(Reuters) – A veterinarian from Colombia was charged with illegally smuggling narcotics into the United States by surgically implanting packets of liquid heroin into the bellies of puppies, U.S. prosecutors said on Tuesday.
Andres Lopez Elorez was arraigned in a federal court in Brooklyn on Tuesday on an indictment of conspiring to import and distribute heroin into the United States, the U.S. Attorney’s Office for the Eastern District of New York said.
Elorez, 38, pleaded not guilty, U.S. news reports said.
His court-appointed lawyer, Mitchell Dinnerstein, said his client “doesn’t have any real connection” to the United States, the New York Times reported. Dinnerstein was not immediately available for comment.
Elorez faces up to life imprisonment if convicted, U.S. prosecutors said.
“Dogs are man’s best friend and, as the defendant is about to learn, we are drug dealers’ worst enemy,” Richard Donoghue, U.S. attorney for the Eastern District of New York, said in a statement.
Elorez is suspected of taking part in a conspiracy to bring drugs into the country more than a decade ago, prosecutors said.

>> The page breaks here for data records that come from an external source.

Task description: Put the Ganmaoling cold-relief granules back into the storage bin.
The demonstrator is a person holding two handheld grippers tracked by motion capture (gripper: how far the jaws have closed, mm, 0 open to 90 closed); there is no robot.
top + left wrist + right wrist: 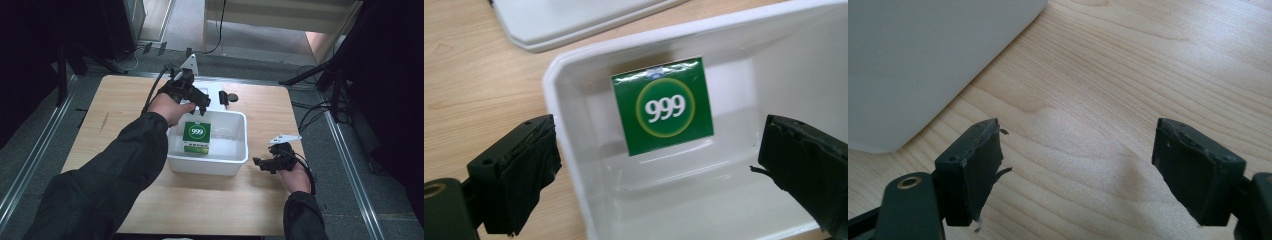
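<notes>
Green box [196, 137] marked 999 lies inside the white bin [235, 165] at mid-counter, near the bin's left wall, printed face up. Left hand-held gripper [200, 106] hangs above the bin's far-left corner, jaws wide apart, nothing between them; its own view looks down past the rim onto the box. Right hand-held gripper [263, 164] sits low over the counter [125, 95] just right of the bin, jaws likewise apart and empty. Judged step: box is placed, left hand clearing out. Best done by lifting straight up until the jaws pass the rim, then drawing back. Left wall stands close to the box, so sideways drift risks a knock. White lid [574, 20] lies beyond the bin; bare counter left and front gives room.
</notes>
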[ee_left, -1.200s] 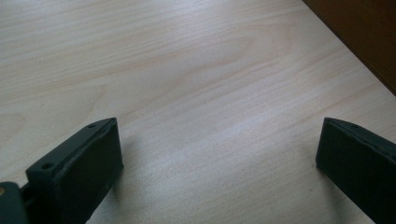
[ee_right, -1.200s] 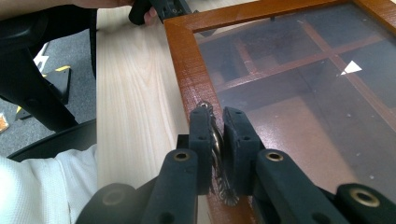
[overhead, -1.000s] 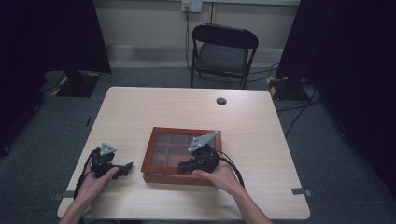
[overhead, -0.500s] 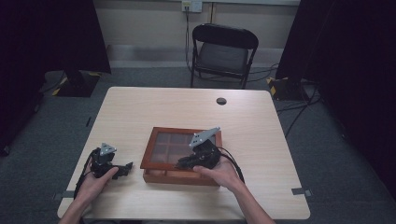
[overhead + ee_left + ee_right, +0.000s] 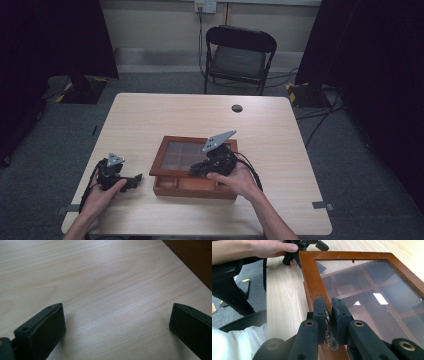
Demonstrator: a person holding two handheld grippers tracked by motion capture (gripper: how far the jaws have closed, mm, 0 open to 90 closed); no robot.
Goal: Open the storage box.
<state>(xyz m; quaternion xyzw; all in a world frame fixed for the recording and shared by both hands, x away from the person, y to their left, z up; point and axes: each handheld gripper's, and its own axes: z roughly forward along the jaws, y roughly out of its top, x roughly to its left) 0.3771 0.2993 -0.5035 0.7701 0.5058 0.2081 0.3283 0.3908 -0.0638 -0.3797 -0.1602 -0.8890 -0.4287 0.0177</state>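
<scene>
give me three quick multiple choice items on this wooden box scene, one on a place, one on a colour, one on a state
1. Where does the left gripper sit?
A. on the chair
B. on the table left of the box
C. inside the box

2. What colour is the frame of the box lid?
A. reddish brown
B. white
C. blue

3. How does the right gripper stand?
A. wide open over bare table
B. shut on the lid's metal clasp
C. shut on a cable

Key: 1 B, the high view shows it on the table beside the box. 2 A, the frame is reddish brown wood around glass. 3 B, its jaws pinch the metal clasp at the lid's edge.
</scene>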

The puppies, mostly purebred dogs including Labrador retrievers, had their bellies cut open and heroin stitched in. They were then exported to the United States with the smugglers hoping the dogs’ pedigrees would help ease their path through customs, the U.S. Drug Enforcement Administration has said.
A 2005 raid in Colombia found 10 dogs to be used as drug couriers who were rescued, but many puppies died in the operation, it said.
Elorez was arrested in Spain and extradited to the United States, prosecutors said.
“He betrayed a veterinarian’s pledge to prevent animal suffering when he used his surgical skills in a cruel scheme to smuggle heroin in the abdomens of puppies,” Donoghue said.